COMMERCIAL OPPORTUNITIES AND CAUTION

The commercial potential of tokenisation is vast. Fintechs and corporates can develop:

  • Instant Payout Systems for gig workers and merchants
  • Programmable Treasury Solutions that trigger automated settlements
  • Smart Subsidy Platforms for conditional government disbursements

However, first movers must navigate integration costs, custody risks, and regulatory ambiguities. Financial institutions must invest in robust custody mechanisms, clear reconciliation frameworks, and strong cyber resilience.

The return on investment will hinge on demonstrable benefits—shorter settlement cycles, lower liquidity buffers, and reduced float.

FSCL advises its clients to take a pragmatic stance: “Treat CBDCs and tokenised deposits as infrastructure plays, not speculative bets. Focus on pilots that deliver measurable ROI, such as merchant settlement acceleration and treasury optimisation.”

THE ROLE OF REGULATION

For tokenised deposits and CBDCs to coexist meaningfully, regulators must align on standards and supervision. Disparate token frameworks could fragment liquidity and erode confidence.

A joint regulatory working group, FSCL suggests, could be instrumental in coordinating technical standards and AML/CFT harmonisation across jurisdictions.

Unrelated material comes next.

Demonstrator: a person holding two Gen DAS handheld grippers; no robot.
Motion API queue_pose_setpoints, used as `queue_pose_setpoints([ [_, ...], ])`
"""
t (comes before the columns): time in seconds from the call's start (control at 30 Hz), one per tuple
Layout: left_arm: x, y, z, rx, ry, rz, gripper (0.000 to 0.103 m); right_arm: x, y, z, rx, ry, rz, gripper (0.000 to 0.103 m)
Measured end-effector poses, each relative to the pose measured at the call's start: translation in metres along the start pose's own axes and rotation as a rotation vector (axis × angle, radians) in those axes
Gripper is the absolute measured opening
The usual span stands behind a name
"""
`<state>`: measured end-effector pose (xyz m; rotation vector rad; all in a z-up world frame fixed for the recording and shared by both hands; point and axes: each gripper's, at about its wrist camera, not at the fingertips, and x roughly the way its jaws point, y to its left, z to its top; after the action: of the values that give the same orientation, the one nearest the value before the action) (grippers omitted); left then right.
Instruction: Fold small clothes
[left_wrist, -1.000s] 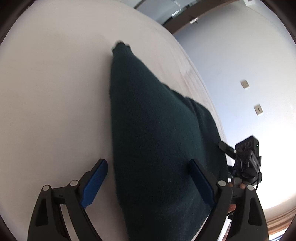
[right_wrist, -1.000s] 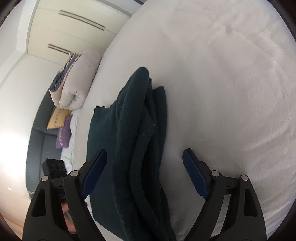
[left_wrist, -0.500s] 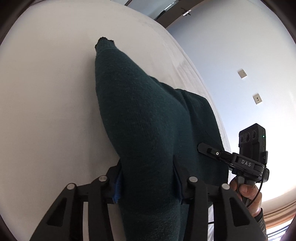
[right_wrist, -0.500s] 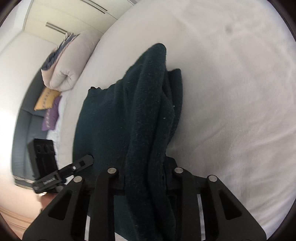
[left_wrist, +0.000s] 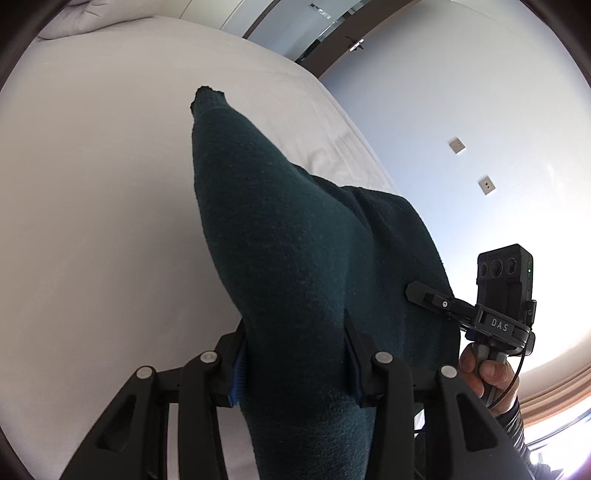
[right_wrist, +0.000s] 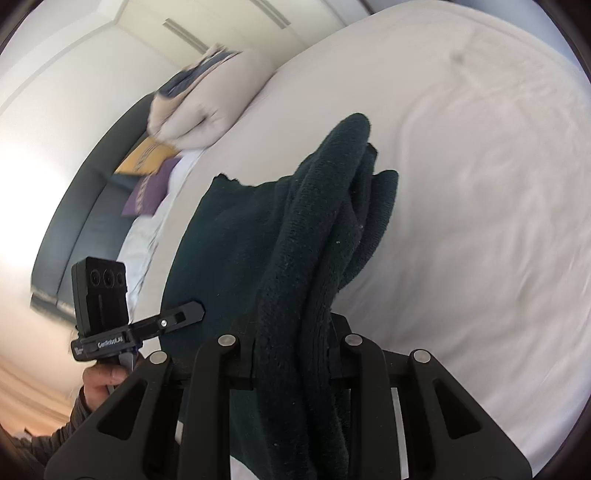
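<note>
A dark green knit garment (left_wrist: 280, 236) stretches up from the white bed (left_wrist: 92, 184) into both grippers. My left gripper (left_wrist: 293, 354) is shut on a thick bunch of its near edge, blue pads pressing each side. In the right wrist view the same garment (right_wrist: 306, 251) hangs in rolled folds, and my right gripper (right_wrist: 291, 350) is shut on a narrower bunch of it. The far end of the cloth still rests on the bed. Each view shows the other gripper beside the cloth, held by a hand: the right gripper (left_wrist: 432, 299) and the left gripper (right_wrist: 184, 314).
A folded beige duvet (right_wrist: 207, 99) and yellow and purple cushions (right_wrist: 147, 173) lie on a grey sofa beyond the bed's far edge. A pale wall with two sockets (left_wrist: 485, 184) and a dark door frame stand past the other side. White sheet spreads around the garment.
Both grippers stood open over the garment, then closed on its near edge. Since then both have lifted and drawn the cloth up off the bed.
</note>
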<state>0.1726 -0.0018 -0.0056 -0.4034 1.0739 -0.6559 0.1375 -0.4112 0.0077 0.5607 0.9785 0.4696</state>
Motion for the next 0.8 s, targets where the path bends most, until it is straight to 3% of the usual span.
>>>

“We strongly advocate interoperable standards,” Fintrade Securities stated. “Without them, tokenised liquidity risks becoming siloed across incompatible systems. Interoperability is not a feature—it’s a necessity.”

Moreover, regulatory sandboxes can help balance experimentation with consumer protection. Both the RBI and the UK’s FCA have demonstrated how sandbox collaboration can produce trusted innovation.

As central banks accelerate experimentation, the global financial ecosystem stands on the verge of transformation. CBDCs and tokenised deposits are not ends in themselves—they are enablers of speed, security, and inclusion.

India’s leadership in building interoperable payment rails positions it well to shape global digital finance norms. Meanwhile, fintechs and banks that prepare early will be the first to benefit.